Thank you for posting! It's unbelievable how someone sometimes just drops something that fits right into what you're doing. However bizarre it seems.

(comment deleted)
In before AI companies buy up all the Z80s and raise the prices to new heights.
interesting, i am wondering how far can it go if we remove some of these limitations but try to solve some extremely specific problem like generating regex based on user input? i know small models(270M range) can do that but can it be done in say < 10MB range?
Eliza's granddaughter.
Nice - that will fit on a Gameboy cartridge, though bank switching might make it super terrible to run. Each bank is only 16k. You can have a bunch of them, but you can only access one bank at a time (well, technically two - bank 0 is IIRC always accessible).
Each layer of the LM is also at most 16 KiB, so if you want to minimize bank switching, I think making sure each layer is in one bank would be enough? Bank switching shouldn't give much overhead anyway unless it complicates an inner loop, which would be avoided if no layers are split across banks.
As far as I know, the last layer is very quantization-sensitive, and is typically not quantized, or quantized lightly.

Have you experimented with having it less quantized, and evaluated the quality drop?

Regardless, very cool project.

Meanwhile, Eliza was ported to BASIC and was run on many home computers in the 80s.
Luckily I have a very large amount of MSX computers, zx, amstrad cpc etc and even one multiprocessor z80 cp/m machine for the real power. Wonder how gnarly this is going to perform with bankswitching though. Probably not good.
It's pretty obvious this is just a stress test for compressing and running LLMs. It doesn't have much practical use right now, but it shows us that IoT devices are gonna have built-in LLMs really soon. It's a huge leap in intelligence—kind of like the jump from apes to humans. That is seriously cool.
Pretty cool! I wish free-input RPGs of old had fuzzy matchers. They worked by exact keyword matching and it was awkward. I think the last game of that kind (where you could input arbitrary text when talking to NPCs) was probably Wizardry 8 (2001).
There are two things happening here. A really small LLM mechanism which is useful for thinking about how the big ones work, and a reference to the well known phenomenon, commonly dismissively referred to as a "trick", in which humans want to believe. We work hard to account for what our conversational partner says.

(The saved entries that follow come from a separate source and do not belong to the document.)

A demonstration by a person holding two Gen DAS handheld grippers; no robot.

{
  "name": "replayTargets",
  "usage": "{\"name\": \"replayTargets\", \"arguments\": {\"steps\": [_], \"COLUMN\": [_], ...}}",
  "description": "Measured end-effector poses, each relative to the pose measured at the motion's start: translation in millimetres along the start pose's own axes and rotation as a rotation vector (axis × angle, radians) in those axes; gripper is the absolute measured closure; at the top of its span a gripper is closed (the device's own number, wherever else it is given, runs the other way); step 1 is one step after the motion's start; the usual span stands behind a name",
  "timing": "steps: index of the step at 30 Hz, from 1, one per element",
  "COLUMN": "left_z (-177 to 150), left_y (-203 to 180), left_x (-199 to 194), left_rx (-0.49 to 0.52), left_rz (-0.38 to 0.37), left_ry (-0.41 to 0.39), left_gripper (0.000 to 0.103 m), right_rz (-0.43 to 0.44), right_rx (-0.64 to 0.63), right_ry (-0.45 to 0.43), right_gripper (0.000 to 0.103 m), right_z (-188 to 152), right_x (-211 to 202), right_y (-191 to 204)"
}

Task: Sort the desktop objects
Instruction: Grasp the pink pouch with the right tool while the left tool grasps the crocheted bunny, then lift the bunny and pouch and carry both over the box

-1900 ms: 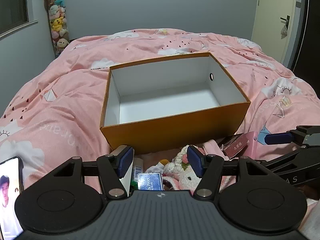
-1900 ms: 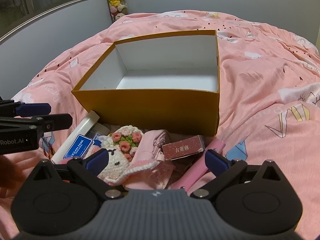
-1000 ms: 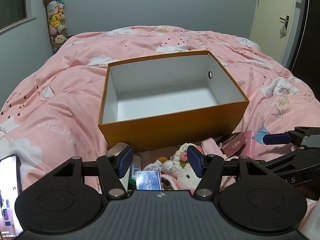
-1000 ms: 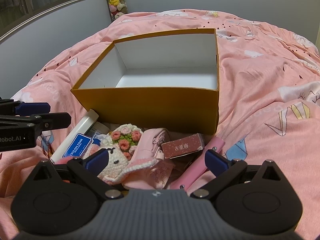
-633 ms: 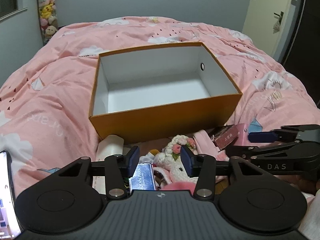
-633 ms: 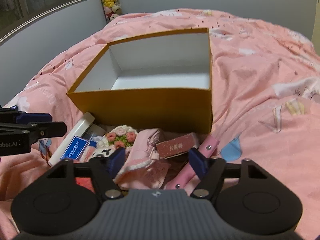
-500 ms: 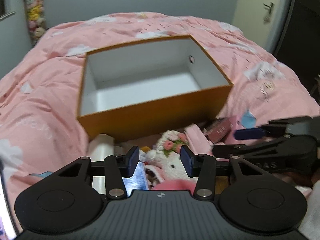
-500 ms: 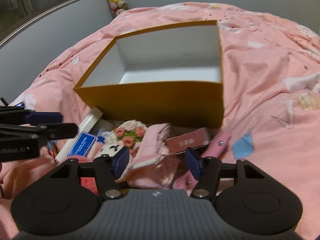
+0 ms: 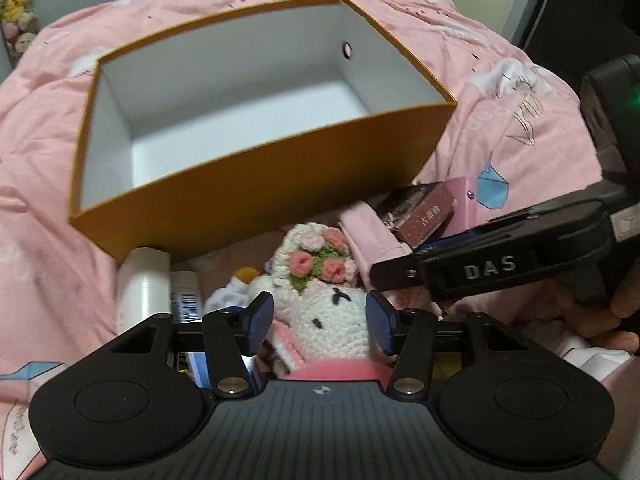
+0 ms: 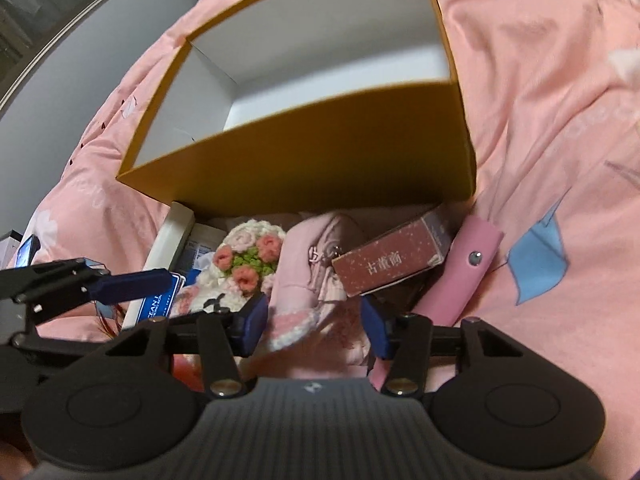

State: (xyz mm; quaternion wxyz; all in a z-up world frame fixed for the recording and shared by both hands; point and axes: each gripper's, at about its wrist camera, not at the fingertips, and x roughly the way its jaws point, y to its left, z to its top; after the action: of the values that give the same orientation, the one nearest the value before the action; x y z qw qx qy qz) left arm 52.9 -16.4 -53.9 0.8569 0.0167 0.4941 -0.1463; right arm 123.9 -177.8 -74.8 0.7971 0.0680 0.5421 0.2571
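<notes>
We are lowering the left gripper [image 9: 318,322] over the crocheted bunny [image 9: 324,300], its jaws opening, the toy's white head lying between the pads without being squeezed. We are bringing the right gripper [image 10: 314,326] onto the pink pouch [image 10: 316,276], its jaws closing around the cloth but not yet pressing it. Both toy and pouch are lying just in front of the orange box [image 9: 260,184], on the pink bedspread [image 10: 560,128]. Beside the pouch, the dark red carton [image 10: 390,262] is leaning near the box's front wall, with a white tube [image 9: 142,284] touching the box's left corner.
</notes>
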Motion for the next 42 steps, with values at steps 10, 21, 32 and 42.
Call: {"name": "replayTargets", "arguments": {"steps": [10, 21, 32, 42], "left_z": [5, -2, -2, 12], "left_y": [2, 8, 20, 35], "left_x": [26, 36, -15, -71], "left_rx": [-0.023, -0.085, -0.142, -0.169], "left_rz": [-0.045, -0.079, -0.076, -0.050], "left_ry": [0.102, 0.139, -0.056, -0.221], "left_gripper": [0.038, 0.045, 0.048, 0.049], "right_rz": [0.029, 0.070, 0.146, 0.174], "right_rx": [0.002, 0.003, -0.062, -0.178], "right_ry": [0.039, -0.002, -0.125, -0.270], "right_gripper": [0.062, 0.074, 0.075, 0.075], "right_z": [8, 2, 5, 24], "right_x": [19, -4, -54, -99], "right_y": [0, -4, 7, 22]}}
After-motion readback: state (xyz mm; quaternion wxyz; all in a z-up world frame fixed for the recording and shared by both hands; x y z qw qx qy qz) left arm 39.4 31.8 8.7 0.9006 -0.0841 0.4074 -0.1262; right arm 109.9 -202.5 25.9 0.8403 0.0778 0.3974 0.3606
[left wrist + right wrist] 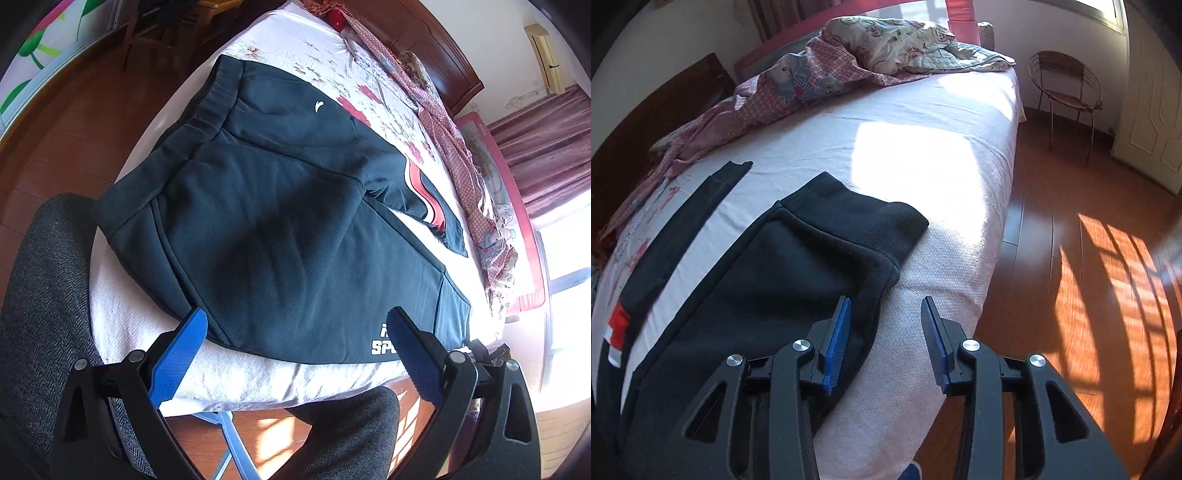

Language in use is a collective cultural construct. By this view the real question is how and why we humans understand an utterance in a particular way. Eliza, Parry, and the Chomsky bot at http://chomskybot.com work on this principle. Just sayin'.
I love it, instant Github star. I wrote an MLP in Fortran IV for a punched card machine from the sixties (https://github.com/dbrll/Xortran), so this really speaks to me.

The interaction is surprisingly good despite the lack of attention mechanism and the limitation of the "context" to trigrams from the last sentence.

This could have worked on 60s-era hardware and would have completely changed the world (and science fiction) back then. Great job.

Between this and RAM prices Zilog stock must be up! Awesome hack. Now apply the same principles to a laptop and take a megabyte or so, see what that does.
We should show this every time a Slack/Teams/Jira engineer tries to explain to us why a text chat needs 1.5GB of ram to start up.
Very cool. Did you consider using sparse weights?
This is excellent. Thing I’d like to do if I had time: get it running on a 48K Spectrum. 10 year old me would have found that absolutely magical back in the 1980s.
So it seems like with the right code (and maybe a ton of future infrastructure for training?) Eliza could have been much more capable back in the day.
The original ELIZA ran on an IBM 7094 mainframe, in the 1960s. That machine had 32K x 36-bit words, and no support for byte operations. It did support 6-bit BCD characters, packed 6 per word, but those were for string operations, and didn't support arithmetic or logical operations.

This means that a directly translated 40 KB Z80 executable might be a tight squeeze on that mainframe, because 40K > 32K, counting words, not bytes. Of course if most of that size is just 2-bit weight data then it might not be so bad.

ELIZA running on later hardware would have been a different story, with the Z80 - released in 1976 - being an example.